Under the Fourteenth Amendment to the U.S. Constitution, no state shall "deprive any person of life, liberty, or property, without due process of law." U.S. Const. amend XIV, § 1. Procedural due process requires notice and an opportunity to be heard. Rivera v. Bd. of Review, 127 N.J. 578, 583 (1992).
Despite counsel's assertion to the contrary, there was notice in the complaint about Katrina's noncompliance with the Division's services and how that noncompliance was one of the reasons for Mark's removal. The complaint states:
At 2:56 p.m., the worker spoke to [Katrina] over the phone to explain why the Division needed to remove her child. The worker stated that the Division took [Mark] due to the conditions of the home, empty heroin bags in the home, domestic violence in the home, allegations of drugs and alcohol in the home and [noncompliance] with recent drug and alcohol assessments.

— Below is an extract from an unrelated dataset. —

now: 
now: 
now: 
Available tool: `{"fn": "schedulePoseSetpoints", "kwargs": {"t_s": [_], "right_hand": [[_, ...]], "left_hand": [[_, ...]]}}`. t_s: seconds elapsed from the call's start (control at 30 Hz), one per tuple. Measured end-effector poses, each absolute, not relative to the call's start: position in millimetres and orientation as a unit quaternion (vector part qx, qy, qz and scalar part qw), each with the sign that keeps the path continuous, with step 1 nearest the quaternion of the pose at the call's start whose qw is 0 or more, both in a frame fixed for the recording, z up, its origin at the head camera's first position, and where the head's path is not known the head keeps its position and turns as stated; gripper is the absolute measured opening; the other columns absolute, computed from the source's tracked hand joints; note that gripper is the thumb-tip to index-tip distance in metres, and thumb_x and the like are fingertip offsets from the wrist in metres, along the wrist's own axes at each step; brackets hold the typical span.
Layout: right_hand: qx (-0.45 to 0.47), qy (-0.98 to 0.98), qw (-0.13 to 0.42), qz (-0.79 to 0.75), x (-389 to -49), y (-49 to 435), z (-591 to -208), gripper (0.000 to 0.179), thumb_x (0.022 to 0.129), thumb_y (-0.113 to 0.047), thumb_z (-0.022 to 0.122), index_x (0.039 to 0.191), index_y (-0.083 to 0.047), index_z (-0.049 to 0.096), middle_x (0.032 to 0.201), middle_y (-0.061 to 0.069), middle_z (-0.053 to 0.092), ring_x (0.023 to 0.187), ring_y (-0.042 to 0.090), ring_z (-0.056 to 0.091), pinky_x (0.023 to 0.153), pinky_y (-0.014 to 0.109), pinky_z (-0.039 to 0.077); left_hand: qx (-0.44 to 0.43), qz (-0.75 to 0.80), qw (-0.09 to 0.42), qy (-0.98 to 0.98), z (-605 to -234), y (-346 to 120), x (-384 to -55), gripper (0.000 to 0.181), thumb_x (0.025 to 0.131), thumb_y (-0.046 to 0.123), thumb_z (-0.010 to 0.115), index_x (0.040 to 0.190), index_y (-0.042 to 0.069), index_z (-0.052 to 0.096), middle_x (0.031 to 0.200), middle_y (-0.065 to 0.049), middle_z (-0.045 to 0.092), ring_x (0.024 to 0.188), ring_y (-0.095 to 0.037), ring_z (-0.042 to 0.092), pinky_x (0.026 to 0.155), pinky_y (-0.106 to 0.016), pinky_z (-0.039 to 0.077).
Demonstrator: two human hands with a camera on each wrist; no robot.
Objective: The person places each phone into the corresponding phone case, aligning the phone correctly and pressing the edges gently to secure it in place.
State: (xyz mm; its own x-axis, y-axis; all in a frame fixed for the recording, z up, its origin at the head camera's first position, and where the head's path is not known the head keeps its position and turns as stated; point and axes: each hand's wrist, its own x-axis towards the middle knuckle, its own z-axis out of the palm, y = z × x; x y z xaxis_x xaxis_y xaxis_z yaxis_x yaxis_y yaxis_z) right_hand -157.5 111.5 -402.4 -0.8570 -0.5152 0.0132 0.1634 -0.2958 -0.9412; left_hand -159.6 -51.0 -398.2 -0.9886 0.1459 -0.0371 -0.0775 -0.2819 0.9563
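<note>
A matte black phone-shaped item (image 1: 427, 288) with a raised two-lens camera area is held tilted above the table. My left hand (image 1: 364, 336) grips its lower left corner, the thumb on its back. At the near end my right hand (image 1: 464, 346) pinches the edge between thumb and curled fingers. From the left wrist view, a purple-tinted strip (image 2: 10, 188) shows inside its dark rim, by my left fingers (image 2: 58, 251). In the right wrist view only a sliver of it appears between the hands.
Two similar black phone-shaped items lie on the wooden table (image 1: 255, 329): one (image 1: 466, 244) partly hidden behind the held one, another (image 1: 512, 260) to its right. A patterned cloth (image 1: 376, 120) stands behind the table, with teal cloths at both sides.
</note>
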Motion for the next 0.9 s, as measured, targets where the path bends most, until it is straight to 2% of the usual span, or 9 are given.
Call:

Furthermore, the record contains an August 23, 2012 investigation summary noting that Katrina failed to show up for her drug and alcohol assessment. That same report noted that a Division worker was going to refer Katrina to complete a drug and alcohol assessment and that Katrina "missed all to date appointments." Finally, the report notes, "On 6/20/12, [Katrina], [Vanessa], and [Matthew] agreed to complete a drug and alcohol assessment and to date have not complied."
We are satisfied that there is sufficient notice in the record that the Division offered Katrina services following the June 20, 2012 referral and that Katrina failed to comply.
The trial court's finding that Katrina abused or neglected Mark was supported by ample evidence in the record. We find no support for Katrina's claim that she was denied her Fourteenth Amendment right to due process.
Affirmed.
I hereby certify that the foregoing is a true copy of the original on file in my office.